The information on the calorie content of the food sample can be
uploaded via the wireless transmitter 12 to the health management
module 10. The operation of the calorie measurement module 20 will
be described in detail below with reference to FIGS. 2-4.
[0028] Referring to FIG. 2, the estimating unit 21 may include a
microwave spectrometer 70. The microwave spectrometer 70 may
include a transmitter 22a and a receiver 22b. The transmitter 22a
can be, for example, a low power microwave transmitter capable of
transmitting microwaves of multiple frequencies throughout a free
space region 25 of the microwave spectrometer 70 (e.g., where a
food sample S can be placed). The estimating unit 21 may also
include a weighing scale 24 and a holding unit 23 that retains the
food sample S within the spectrometer 70. In one embodiment, the
weighing scale 24 may be integrated into the microwave spectrometer
70 (say, into a housing 72 of the spectrometer). An optical scanner
26, such as, for example, a low-resolution, three-dimensional
optical scanner, may also be included. A temperature measuring
device, such as, for example, a thermometer, a thermocouple, or an
infrared thermometer 28, may be included as well. Each of the
transmitter 22a, receiver 22b, scale 24, optical scanner 26, and
infrared thermometer 28 may be operatively connected to the
processing unit 29.
[0029] In operation, the transmitter 22a may selectively transmit
microwaves W into the free space region 25 of the microwave
spectrometer 70. For example, the calorie measurement module 20 may
be configured to allow a user to enter a command (say, by pressing
a button) that results in a signal being sent by the processing
unit 29 to the spectrometer 70 to initiate the transmission of
microwaves from the transmitter 22a. A portion of the transmitted
microwaves W can interact with the food sample S, and the receiver
22b can subsequently receive the propagating microwaves.

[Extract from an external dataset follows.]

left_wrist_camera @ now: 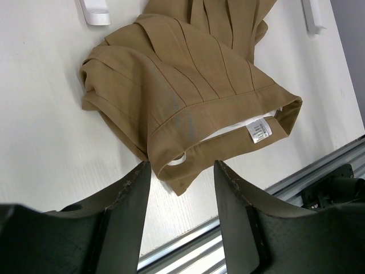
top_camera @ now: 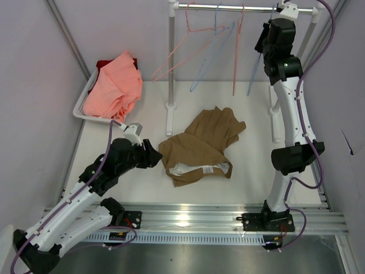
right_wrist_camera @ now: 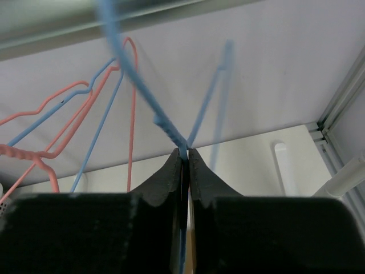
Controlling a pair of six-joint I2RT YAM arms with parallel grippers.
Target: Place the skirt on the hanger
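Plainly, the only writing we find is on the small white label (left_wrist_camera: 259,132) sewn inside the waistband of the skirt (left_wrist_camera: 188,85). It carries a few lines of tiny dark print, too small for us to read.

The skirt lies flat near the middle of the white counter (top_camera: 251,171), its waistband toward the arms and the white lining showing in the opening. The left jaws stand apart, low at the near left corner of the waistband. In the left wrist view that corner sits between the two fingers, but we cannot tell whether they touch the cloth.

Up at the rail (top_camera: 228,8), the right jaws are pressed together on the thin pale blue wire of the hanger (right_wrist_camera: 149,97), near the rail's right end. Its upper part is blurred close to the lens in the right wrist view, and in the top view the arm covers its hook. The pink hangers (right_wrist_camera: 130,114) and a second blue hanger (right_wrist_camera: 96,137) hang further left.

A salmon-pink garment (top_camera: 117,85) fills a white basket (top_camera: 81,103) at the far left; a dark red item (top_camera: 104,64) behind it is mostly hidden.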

[0030] The propagating waves W have associated therewith various
wave parameters, including, for example, amplitude, phase,
attenuation, cut-off frequency, and phase shift. For microwaves
propagating through the free space region (i.e., without
interacting with a food sample), these parameters can be determined
as a function of the geometry of the spectrometer 70 and the
properties of the transmitter 22a, and can be stored, say, in the
memory 27. As the emitted microwaves W travel from the transmitter
22a to the receiver 22b and interact with the food sample S, the
wave parameters of the propagating microwaves will be perturbed due
to the presence of the food sample. For example, as the microwaves
W interact with the food sample, polar molecules disposed in the
water and fats in the food sample may rotate so as to align with
the electromagnetic field associated with the propagating wave,
this rotation affecting the properties of the wave itself. Changes
in the parameters associated with the waves W due to interactions
with the food sample S can therefore provide information about the
food sample.
[0031] The wave data collected by the receiver 22b can be
communicated to the processing unit 29 to extract therefrom the
wave parameter data for the received waves. The received wave
parameter data can then be compared to the wave parameter data for
the waves initially transmitted from the transmitter 22a to
determine the magnitude of the perturbation of the wave parameters
due to the interaction of the waves W with the food sample S, and,
as discussed in more detail below, thereby estimate the fat content
(mass of fat/total mass of food sample) and water content (mass of
water/total mass of food sample). It is noted that the
above-described process for estimating fat and water content does
not require destruction of the measured food sample. For more
information concerning the relationship between wave parameter
perturbations and determinations therefrom of fat content and water
content, see Buford Randall Jean, "Process Composition Monitoring
at Microwave Frequencies: A Waveguide Cutoff Method and Calibration
Procedure," IEEE Transactions on Instrumentation and Measurement,
Vol. 55(1), February 2006; U.S. Pat. No. 7,221,169 to Jean et al.,
and U.S. Pat. No. 5,331,284 to Jean et al., the content of each
being incorporated herein by reference in its entirety.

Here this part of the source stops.